FDA Approves Amivantamab-vmjw for EGFR Exon 20-Mutant NSCLC
This is the first targeted therapy regimen approved for this patient population.
The FDA approved amivantamab-vmjw (Rybrevant) for the treatment of adults with non-small cell lung cancer (NSCLC) whose tumors have EGFR exon 20 insertion mutations. This is the first targeted therapy approved for this subset of lung cancers.
The agency also approved a companion diagnostic — Guardant360 CDx.
“Advances in precision oncology continue to facilitate drug development, allowing diseases like lung cancer to be subset into biomarker-defined populations appropriate for targeted therapies,” said Julia Beaver, MD, chief of medical oncology in the FDA’s Oncology Center of Excellence and acting deputy director of the Office of Oncologic Diseases in the FDA’s Center for Drug Evaluation and Research, in a statement.
The approval was based on findings from a clinical trial that included 81 patients with NSCLC with EGFR exon 20 insertion mutations whose disease progressed on or after receiving platinum-based chemotherapy.
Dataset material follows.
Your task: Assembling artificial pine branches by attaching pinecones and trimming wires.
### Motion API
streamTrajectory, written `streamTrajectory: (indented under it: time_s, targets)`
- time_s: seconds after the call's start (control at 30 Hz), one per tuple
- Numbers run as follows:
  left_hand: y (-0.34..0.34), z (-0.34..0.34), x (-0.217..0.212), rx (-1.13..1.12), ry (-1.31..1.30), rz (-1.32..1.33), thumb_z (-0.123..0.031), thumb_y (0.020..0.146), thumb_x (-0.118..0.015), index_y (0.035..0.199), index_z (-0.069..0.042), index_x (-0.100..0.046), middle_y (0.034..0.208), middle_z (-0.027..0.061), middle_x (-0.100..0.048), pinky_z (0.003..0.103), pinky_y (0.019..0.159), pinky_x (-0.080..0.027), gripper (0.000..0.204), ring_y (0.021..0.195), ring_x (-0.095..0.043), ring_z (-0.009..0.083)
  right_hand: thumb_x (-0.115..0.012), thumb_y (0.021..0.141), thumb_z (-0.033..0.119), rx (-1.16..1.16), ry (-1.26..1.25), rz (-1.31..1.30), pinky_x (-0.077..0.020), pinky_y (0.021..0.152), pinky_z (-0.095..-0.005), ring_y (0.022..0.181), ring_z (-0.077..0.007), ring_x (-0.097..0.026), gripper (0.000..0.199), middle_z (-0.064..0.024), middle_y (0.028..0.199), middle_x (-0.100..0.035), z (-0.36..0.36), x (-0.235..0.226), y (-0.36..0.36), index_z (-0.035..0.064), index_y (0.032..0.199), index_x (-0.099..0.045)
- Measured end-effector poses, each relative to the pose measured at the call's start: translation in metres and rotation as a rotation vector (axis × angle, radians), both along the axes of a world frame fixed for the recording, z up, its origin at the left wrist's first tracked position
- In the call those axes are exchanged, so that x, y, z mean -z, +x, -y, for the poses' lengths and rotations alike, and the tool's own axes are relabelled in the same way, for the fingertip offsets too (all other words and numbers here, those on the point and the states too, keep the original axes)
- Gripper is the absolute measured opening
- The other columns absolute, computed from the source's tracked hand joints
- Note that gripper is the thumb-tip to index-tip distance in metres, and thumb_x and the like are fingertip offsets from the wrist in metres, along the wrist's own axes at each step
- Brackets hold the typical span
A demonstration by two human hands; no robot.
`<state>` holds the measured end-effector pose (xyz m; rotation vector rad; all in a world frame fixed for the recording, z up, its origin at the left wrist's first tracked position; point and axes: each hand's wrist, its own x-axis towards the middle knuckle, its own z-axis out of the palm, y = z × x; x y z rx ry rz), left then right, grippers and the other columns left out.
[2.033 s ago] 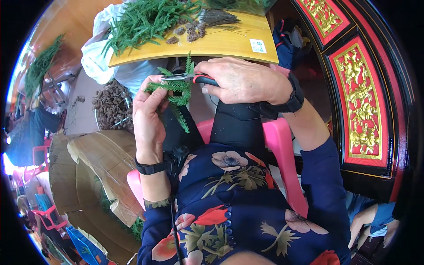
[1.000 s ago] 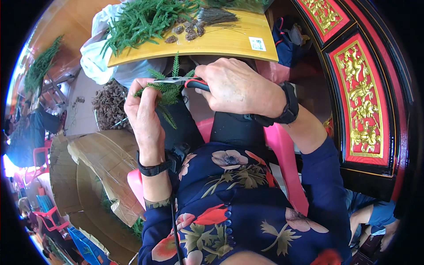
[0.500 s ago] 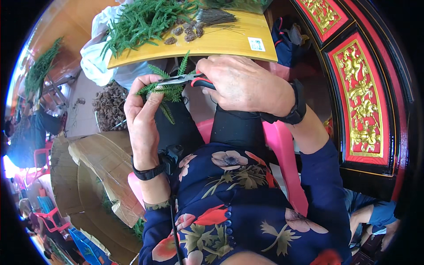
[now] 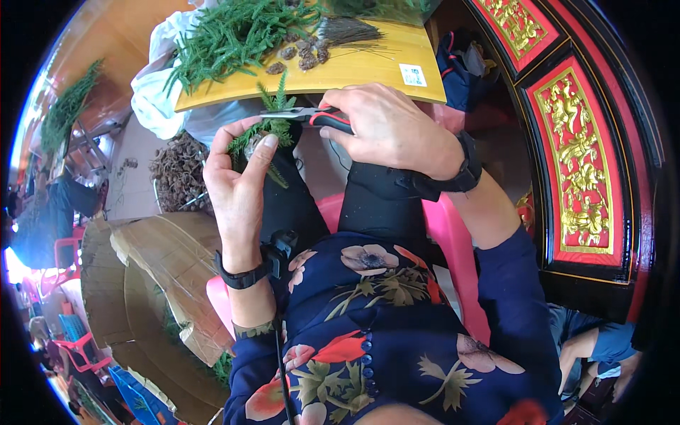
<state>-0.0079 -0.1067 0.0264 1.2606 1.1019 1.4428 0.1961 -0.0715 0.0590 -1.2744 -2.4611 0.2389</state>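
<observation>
My left hand [image 4: 237, 188] pinches a green artificial pine sprig [image 4: 278, 131] above my lap, just in front of the table edge. Between its thumb and fingers a brown pine cone [image 4: 254, 144] partly shows against the greenery. My right hand [image 4: 397, 131] is wrapped round needle-nose pliers [image 4: 330, 120] with red and black handles. Their jaws point left and lie over the top of the sprig, near my left fingertips. Whether the jaws grip anything, I cannot tell.
Ahead is a yellow table [image 4: 354, 78] bearing a heap of green sprigs [image 4: 227, 42], several pine cones [image 4: 307, 61] and a bundle of thin dark wires [image 4: 348, 30]. A basket of brown cones [image 4: 177, 173] and a torn cardboard box [image 4: 163, 262] stand left. A carved red-gold panel [image 4: 581, 163] is right.
My left hand has shifted slightly right and turned the sprig, bringing the pine cone into sight. The pliers have moved slightly right and up.
</observation>
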Motion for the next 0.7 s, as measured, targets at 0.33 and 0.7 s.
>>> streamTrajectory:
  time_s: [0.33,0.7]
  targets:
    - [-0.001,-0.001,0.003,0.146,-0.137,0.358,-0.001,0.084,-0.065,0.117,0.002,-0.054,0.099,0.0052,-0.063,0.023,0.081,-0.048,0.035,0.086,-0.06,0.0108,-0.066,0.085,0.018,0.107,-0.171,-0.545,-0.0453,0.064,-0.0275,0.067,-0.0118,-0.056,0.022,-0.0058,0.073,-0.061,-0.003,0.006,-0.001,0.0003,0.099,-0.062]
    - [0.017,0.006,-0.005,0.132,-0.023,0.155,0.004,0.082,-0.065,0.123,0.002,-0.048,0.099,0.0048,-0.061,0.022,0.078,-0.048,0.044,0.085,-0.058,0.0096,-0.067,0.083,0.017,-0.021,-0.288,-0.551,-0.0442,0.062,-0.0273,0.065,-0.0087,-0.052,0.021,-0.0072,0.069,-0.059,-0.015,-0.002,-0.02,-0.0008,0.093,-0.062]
The overall response rate in patients who received amivantamab-vmjw was 40%, and average duration of response was 11.1 months. Sixty-three percent of patients had a response that lasted 6 months or longer.
Common adverse events of the targeted agent include: rash, skin infections around the finger and toenails, infusion-related reactions, muscle and joint pain, nausea, fatigue, shortness of breath, swelling in the lower legs or hand or face, mouth sores, constipation, cough, vomiting, and changes in some blood tests.
If patients start to show symptoms of interstitial lung disease, treatment with amivantamab-vmjw should be stopped; if interstitial lung disease is confirmed, treatment with the drug should be discontinued permanently.
Nurses should also talk to patients about sun exposure, which should be limited for 2 months after treatment with amivantamab-vmjw, as well as the possibility of vision problems occurring. Before prescribing the drug, clinicians should be sure that women are not pregnant.
“With today’s approval, for the first time, patients with non-small cell lung cancer with EGFR exon 20 insertion mutations will have a targeted treatment option,” Beaver said.